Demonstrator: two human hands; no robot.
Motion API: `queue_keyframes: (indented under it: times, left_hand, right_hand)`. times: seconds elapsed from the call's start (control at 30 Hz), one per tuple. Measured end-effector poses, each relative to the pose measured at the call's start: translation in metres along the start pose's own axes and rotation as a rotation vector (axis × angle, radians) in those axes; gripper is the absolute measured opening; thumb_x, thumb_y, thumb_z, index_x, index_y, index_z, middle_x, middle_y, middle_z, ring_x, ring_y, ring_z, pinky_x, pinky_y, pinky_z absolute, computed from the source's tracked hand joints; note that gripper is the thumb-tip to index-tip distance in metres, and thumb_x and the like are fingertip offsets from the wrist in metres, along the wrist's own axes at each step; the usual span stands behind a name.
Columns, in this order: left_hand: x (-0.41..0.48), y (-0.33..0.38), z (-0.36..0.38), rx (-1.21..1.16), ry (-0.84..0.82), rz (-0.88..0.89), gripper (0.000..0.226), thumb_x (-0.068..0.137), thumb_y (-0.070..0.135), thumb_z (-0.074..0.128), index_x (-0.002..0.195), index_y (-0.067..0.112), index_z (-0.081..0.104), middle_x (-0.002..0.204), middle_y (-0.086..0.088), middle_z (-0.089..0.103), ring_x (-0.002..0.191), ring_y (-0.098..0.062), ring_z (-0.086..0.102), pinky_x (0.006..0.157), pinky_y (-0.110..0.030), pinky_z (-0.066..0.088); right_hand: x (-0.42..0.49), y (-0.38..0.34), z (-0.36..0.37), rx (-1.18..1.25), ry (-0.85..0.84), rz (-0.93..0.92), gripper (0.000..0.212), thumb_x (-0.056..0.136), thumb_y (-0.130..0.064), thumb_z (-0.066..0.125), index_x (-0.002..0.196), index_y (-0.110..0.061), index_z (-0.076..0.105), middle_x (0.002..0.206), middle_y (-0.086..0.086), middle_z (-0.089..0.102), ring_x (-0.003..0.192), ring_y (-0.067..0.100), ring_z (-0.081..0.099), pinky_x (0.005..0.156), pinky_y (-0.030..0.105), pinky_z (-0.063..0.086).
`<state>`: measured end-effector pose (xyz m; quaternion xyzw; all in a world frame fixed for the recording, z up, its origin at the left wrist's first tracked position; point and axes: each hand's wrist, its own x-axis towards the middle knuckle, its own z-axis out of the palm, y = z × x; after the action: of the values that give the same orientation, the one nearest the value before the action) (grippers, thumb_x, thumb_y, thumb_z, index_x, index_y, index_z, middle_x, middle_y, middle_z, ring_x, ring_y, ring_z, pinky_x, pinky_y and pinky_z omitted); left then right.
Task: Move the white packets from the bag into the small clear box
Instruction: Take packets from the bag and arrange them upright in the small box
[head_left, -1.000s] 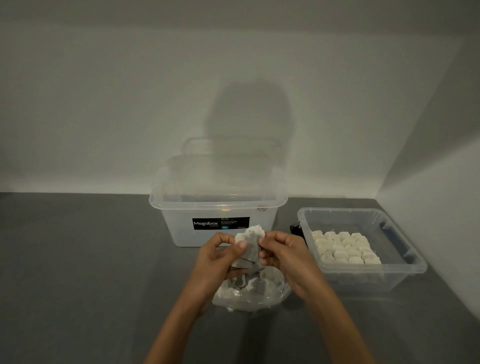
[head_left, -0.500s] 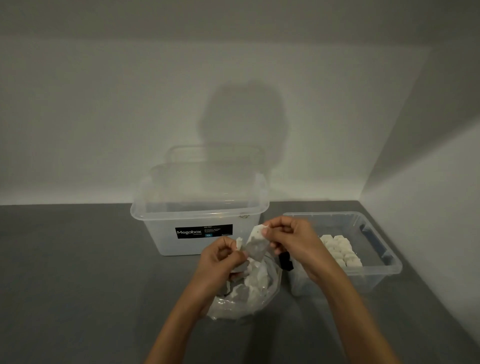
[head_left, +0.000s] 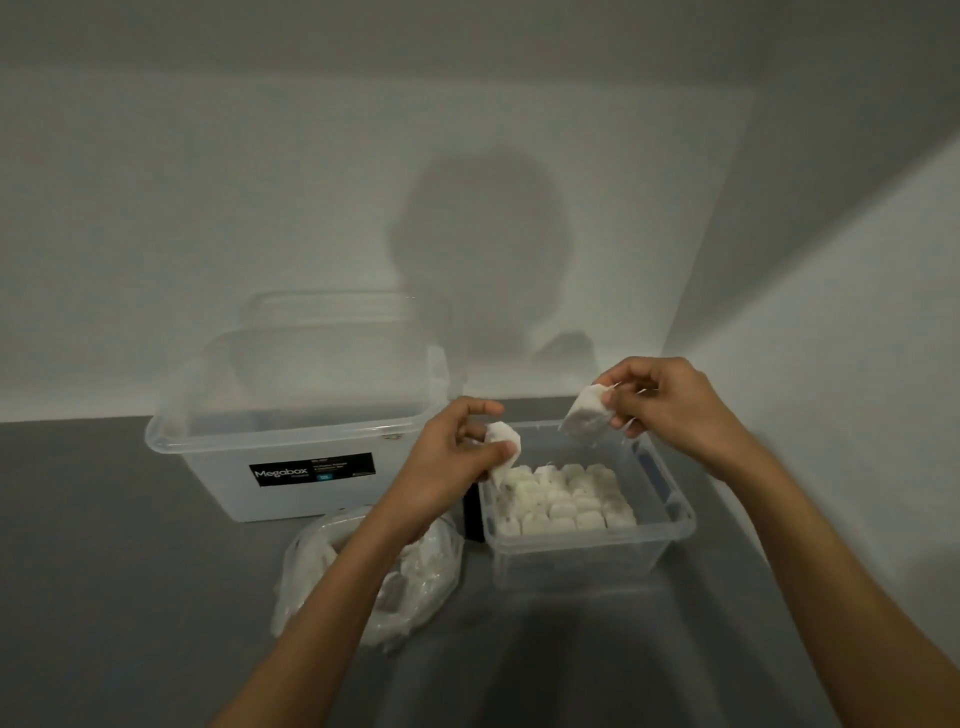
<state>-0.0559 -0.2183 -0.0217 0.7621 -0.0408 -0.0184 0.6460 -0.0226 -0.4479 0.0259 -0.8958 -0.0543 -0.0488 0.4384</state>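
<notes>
Head view: left hand (head_left: 452, 457) pinches a white packet (head_left: 503, 441) over the rim of the small clear box (head_left: 587, 540); right hand (head_left: 670, 410) pinches a second packet (head_left: 584, 418) above it. Both seem light and soft, best held by a corner.

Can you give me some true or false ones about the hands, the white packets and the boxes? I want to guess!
1. Each hand holds a white packet. True: the left hand pinches one packet, and the right hand pinches the other packet.
2. The small clear box is empty. False: rows of packets lie in it.
3. The bag lies left of the small clear box. True.
4. The big box has a red label. False: its label is black and reads Megabox.
</notes>
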Motion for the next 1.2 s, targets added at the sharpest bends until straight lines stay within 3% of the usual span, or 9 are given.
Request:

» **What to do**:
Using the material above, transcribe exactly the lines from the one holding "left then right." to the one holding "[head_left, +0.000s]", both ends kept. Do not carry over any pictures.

» **Solved exercise**:
`<state>`: measured end-effector pose (xyz m; quaternion xyzw; all in a world frame fixed for the recording, z up, its origin at the left wrist's first tracked position; point and axes: each hand's wrist, its own x-axis towards the middle knuckle, its own z-axis out of the palm, y = z × x; after the action: of the values that give the same orientation, the one nearest the value before the action) (grippers, thumb_x, thumb_y, thumb_z, index_x, index_y, index_z, middle_x, middle_y, middle_z, ring_x, ring_y, ring_z, pinky_x, pinky_y and pinky_z omitted); left then right.
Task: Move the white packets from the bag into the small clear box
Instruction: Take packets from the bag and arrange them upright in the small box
[head_left, -1.000s] 
[head_left, -0.500s] 
[head_left, +0.000s] 

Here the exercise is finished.